Chemical Engineering Journal, Vol.374, 947-957, 2019
Catalytically active nitrogen-doped porous carbon derived from biowastes for organics removal via peroxymonosulfate activation
In this study, N-doped porous carbons (N-doped PCs) were prepared from various biowastes by thermal annealing method under inert atmosphere and compared. Due to the differences in the textural characteristics and % w/w inorganic content, the choice of biowaste influenced the intrinsic (extent of N doping, % graphitic N) and extrinsic (specific surface area) properties of the resultant N-doped PC. The N-doped PCs were employed to activate peroxymonosulfate (PMS) for bisphenol A (BPA) removal. It was found that the N-doped PCs prepared from spent coffee ground (PC-SC) and saw dust, with higher at.% graphitic N (44-46 at.%) and specific surface area (> 400m(2) g(-1)), performed significantly better (apparent rate constant, k(app)= 0.072-0.087 min(-1)) than those prepared from banana peel, orange peel and dried leaves (k(app) < 0.046 min(-1)). The PC-SC was selected to investigate the effects of catalyst loading and PMS dosage on BPA degradation, and the results indicated that increasing the catalyst loading is 1.5 times more beneficial than increasing the PMS dosage.

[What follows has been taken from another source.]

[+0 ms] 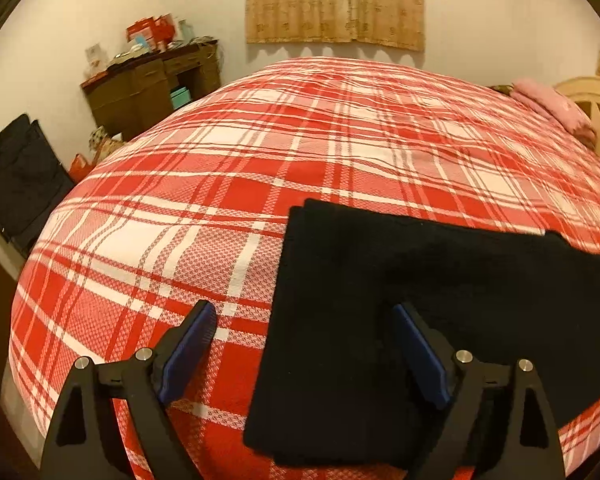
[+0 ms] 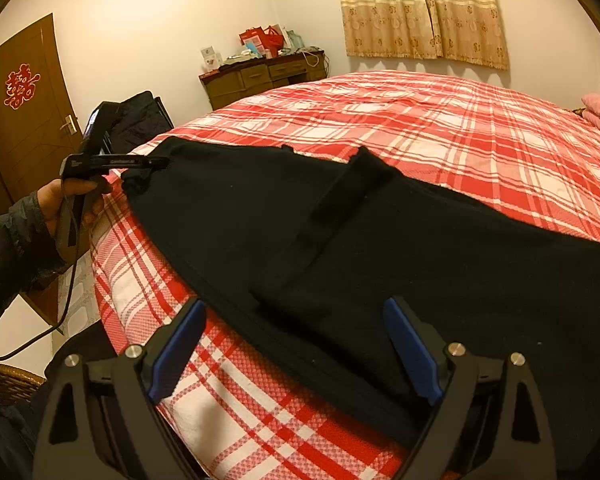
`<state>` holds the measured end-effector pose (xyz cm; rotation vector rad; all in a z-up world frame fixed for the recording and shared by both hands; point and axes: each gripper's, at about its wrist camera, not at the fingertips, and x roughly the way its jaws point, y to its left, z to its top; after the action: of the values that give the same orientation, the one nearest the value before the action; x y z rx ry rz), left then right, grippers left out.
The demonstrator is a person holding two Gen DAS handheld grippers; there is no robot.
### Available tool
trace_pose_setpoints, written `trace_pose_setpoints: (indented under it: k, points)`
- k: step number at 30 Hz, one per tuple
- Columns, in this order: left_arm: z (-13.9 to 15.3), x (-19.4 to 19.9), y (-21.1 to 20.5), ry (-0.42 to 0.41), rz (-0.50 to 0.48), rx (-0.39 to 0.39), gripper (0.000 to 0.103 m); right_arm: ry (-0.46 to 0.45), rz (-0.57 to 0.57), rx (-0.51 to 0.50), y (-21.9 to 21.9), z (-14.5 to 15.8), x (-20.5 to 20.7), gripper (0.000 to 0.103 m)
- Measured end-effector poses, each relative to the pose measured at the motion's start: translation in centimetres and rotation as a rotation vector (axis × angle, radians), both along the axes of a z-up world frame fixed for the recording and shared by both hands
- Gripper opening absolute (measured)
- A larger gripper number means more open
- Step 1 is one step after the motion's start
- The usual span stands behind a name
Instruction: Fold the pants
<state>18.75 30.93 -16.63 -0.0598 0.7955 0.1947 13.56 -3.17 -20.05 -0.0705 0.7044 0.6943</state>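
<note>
Left tool is spread, nothing pinched; right tool likewise spread. Black pants are laid flat on the plaid bed: soft, limp, best gripped at a doubled hem.

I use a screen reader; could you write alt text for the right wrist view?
Black pants lie spread on a red plaid bed, the open right gripper over their near edge. At left, a hand holds the left gripper.

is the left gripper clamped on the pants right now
No, in the left wrist view the left gripper stands wide open over the edge of the black pants, its blue pads apart and pressing on no cloth.
</note>
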Motion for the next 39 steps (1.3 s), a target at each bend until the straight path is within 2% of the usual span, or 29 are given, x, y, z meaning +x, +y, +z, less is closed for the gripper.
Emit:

The reactive oxygen species (ROS) was studied using chemical scavengers and electron paramagnetic resonance spectrometer which indicated that the O-1(2) (induced from the interaction between the PC-SC and PMS) was the dominant ROS in the PC-SC/PMS system. The BPA degradation intermediates were also identified using the LC/MS/MS system and the possible BPA degradation pathways are proposed. This study conspicuously shows that biowastes can be used as a sustainable resource to produce PC for application in environmental redox catalysis. However, the right selection of biowaste is crucial to produce high-performance PC for PMS activation.